As noted below, I don't see why A needs to be ravel-ed? Why don't we just store A in place as an array?

greglucas · 2020-03-27T14:27:14Z

I agree, @jklymak, I think that it would be ideal to store the actual data array. imshow already does this:
plt.imshow(np.random.random((5, 5))).get_array().ndim == 2

The current docstrings mentions vertices (a 2d mesh) and coordinates (n x 2) mesh, which doesn't really help the confusion here

matplotlib/lib/matplotlib/collections.py

Lines 1907 to 1932 in d9b722f

    
           class QuadMesh(Collection): 
        
               """ 
        
               Class for the efficient drawing of a quadrilateral mesh. 
        
               A quadrilateral mesh consists of a grid of vertices. 
        
               The dimensions of this array are (*meshWidth* + 1, *meshHeight* + 1). 
        
               Each vertex in the mesh has a different set of "mesh coordinates" 
        
               representing its position in the topology of the mesh. 
        
               For any values (*m*, *n*) such that 0 <= *m* <= *meshWidth* 
        
               and 0 <= *n* <= *meshHeight*, the vertices at mesh coordinates 
        
               (*m*, *n*), (*m*, *n* + 1), (*m* + 1, *n* + 1), and (*m* + 1, *n*) 
        
               form one of the quadrilaterals in the mesh. There are thus 
        
               (*meshWidth* * *meshHeight*) quadrilaterals in the mesh.  The mesh 
        
               need not be regular and the polygons need not be convex. 
        
               A quadrilateral mesh is represented by a (2 x ((*meshWidth* + 1) * 
        
               (*meshHeight* + 1))) numpy array *coordinates*, where each row is 
        
               the *x* and *y* coordinates of one of the vertices.  To define the 
        
               function that maps from a data point to its corresponding color, 
        
               use the :meth:`set_cmap` method.  Each of these arrays is indexed in 
        
               row-major order by the mesh coordinates of the vertex (or the mesh 
        
               coordinates of the lower left vertex, in the case of the colors). 
        
               For example, the first entry in *coordinates* is the coordinates of the 
        
               vertex at mesh coordinates (0, 0), then the one at (0, 1), then at (0, 2) 
        
               .. (0, meshWidth), (1, 0), (1, 1), and so on.
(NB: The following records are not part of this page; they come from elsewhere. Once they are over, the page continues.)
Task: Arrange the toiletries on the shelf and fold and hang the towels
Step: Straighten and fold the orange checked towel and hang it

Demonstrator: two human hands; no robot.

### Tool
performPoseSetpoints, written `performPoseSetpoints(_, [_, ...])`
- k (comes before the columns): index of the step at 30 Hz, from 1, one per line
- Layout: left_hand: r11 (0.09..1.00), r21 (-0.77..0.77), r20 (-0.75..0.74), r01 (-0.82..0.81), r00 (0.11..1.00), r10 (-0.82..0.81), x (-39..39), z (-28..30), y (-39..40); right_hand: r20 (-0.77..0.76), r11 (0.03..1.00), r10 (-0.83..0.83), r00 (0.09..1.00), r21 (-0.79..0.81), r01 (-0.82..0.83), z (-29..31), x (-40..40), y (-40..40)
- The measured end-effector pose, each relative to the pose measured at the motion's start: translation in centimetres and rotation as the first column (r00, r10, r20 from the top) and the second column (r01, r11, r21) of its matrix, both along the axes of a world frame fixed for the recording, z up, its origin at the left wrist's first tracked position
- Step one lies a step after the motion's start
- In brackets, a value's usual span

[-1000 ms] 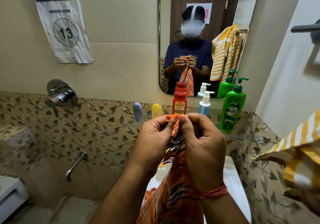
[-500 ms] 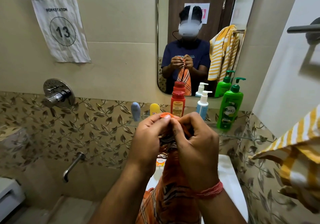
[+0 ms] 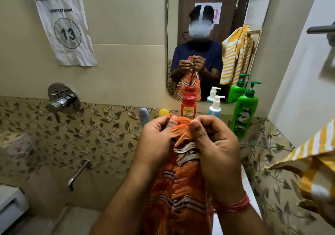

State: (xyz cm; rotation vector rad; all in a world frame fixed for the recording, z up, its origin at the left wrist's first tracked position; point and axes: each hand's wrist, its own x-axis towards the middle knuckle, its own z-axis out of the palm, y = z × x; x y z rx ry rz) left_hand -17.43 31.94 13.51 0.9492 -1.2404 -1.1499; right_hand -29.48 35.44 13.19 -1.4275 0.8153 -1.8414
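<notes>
Orange striped towel [image 3: 181, 189] hangs bunched between both hands in front of the shelf [image 3: 253, 145] of bottles. Left hand [image 3: 155, 144] and right hand [image 3: 215, 149] each pinch its fringed top edge, close together. To fold it well, I judge they should slide apart along that edge to find the corners, pulling it taut.

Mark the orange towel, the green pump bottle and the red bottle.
orange towel [image 3: 181, 189], head view, on the hanging striped cloth below the hands.
green pump bottle [image 3: 244, 115], head view, on its label.
red bottle [image 3: 188, 107], head view, on its body.
</notes>
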Motion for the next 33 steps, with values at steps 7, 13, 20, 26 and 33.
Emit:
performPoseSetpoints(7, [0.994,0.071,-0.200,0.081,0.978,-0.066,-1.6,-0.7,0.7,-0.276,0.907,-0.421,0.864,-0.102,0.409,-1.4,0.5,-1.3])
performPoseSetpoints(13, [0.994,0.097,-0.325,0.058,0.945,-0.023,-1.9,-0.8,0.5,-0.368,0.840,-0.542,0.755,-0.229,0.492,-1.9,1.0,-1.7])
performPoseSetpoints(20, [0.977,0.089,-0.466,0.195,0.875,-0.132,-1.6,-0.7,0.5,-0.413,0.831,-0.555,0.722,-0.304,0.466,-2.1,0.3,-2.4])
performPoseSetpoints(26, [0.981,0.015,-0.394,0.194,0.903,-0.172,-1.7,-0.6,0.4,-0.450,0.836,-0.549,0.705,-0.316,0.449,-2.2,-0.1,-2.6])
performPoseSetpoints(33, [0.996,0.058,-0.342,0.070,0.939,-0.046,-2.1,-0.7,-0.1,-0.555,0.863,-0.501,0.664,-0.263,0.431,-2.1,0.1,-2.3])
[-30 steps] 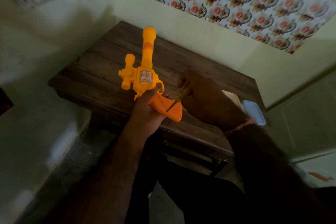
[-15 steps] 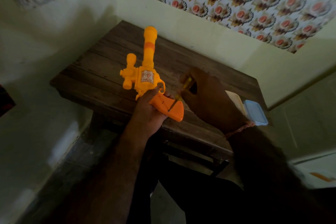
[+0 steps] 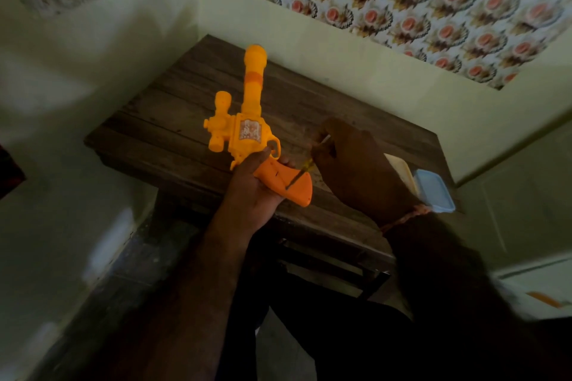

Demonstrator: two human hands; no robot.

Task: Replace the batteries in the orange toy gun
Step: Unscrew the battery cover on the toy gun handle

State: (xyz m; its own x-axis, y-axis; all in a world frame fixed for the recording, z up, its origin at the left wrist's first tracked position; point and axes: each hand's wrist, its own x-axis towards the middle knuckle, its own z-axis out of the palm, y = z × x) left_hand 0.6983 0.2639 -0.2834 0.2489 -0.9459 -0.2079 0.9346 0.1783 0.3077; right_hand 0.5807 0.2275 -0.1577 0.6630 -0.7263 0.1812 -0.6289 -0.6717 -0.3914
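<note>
The left hand (image 3: 253,192) grips the orange toy gun (image 3: 247,130) by its handle above the wooden table (image 3: 340,108), barrel pointing away, steadying it. The right hand (image 3: 353,164) pinches a small screwdriver (image 3: 298,175), tip on the handle, probably at the battery-cover screw.

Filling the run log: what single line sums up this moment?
left hand holds toy gun by handle | right hand holds screwdriver, tip on handle | cover unopened | above wooden table

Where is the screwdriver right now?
In the head view, right of centre: the right hand grips the screwdriver, its tip on the toy gun's grip, which the left hand holds above the table.
</note>
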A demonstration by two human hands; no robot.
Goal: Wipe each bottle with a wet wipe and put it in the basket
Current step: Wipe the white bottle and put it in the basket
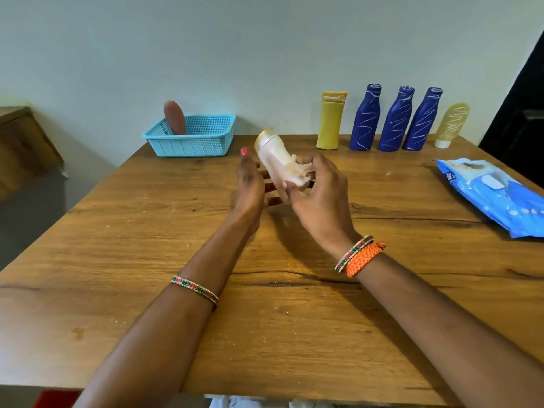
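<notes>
Head view: left fingers [266,187] cradle white bottle [272,154]; right fingers [306,163] pinch wipe [300,172] against it.

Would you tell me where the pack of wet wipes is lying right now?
In the head view, the pack of wet wipes lies flat at the table's right edge, just in front of the row of standing bottles and right of the right hand.

Wipes pack [497,195] cropped at right edge

The wooden table [147,260] bears a blue basket [191,142], five standing bottles [365,119] along the wall, and a wipes pack [494,195].
</notes>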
The reason I chose this simplistic thing was that I didn't want to go down the rabbit hole of deprecation issues. Would it be possible to change that at this point, even? My guess is that people may be using get_array() and set_array() with expected 1d arrays both ways, so I'm not sure how we would go about adding a 2d option without messing with someone's current 1d implementation.

Even more confusing through this all is that you can set_array() with a different shape than the coordinates or original data!
Try:
plt.imshow(np.random.random((5, 5))).set_array(np.random.random((5, 4)))
and look at where the ticks are.

and QuadMesh will actually tile your missing data for you:
plt.pcolormesh(np.arange(25).reshape((5, 5))).set_array(np.arange(10).reshape((5, 2)).ravel())

The two methods handle the different sized arrays differently. These seem like they could be quite confusing mistakes to track down!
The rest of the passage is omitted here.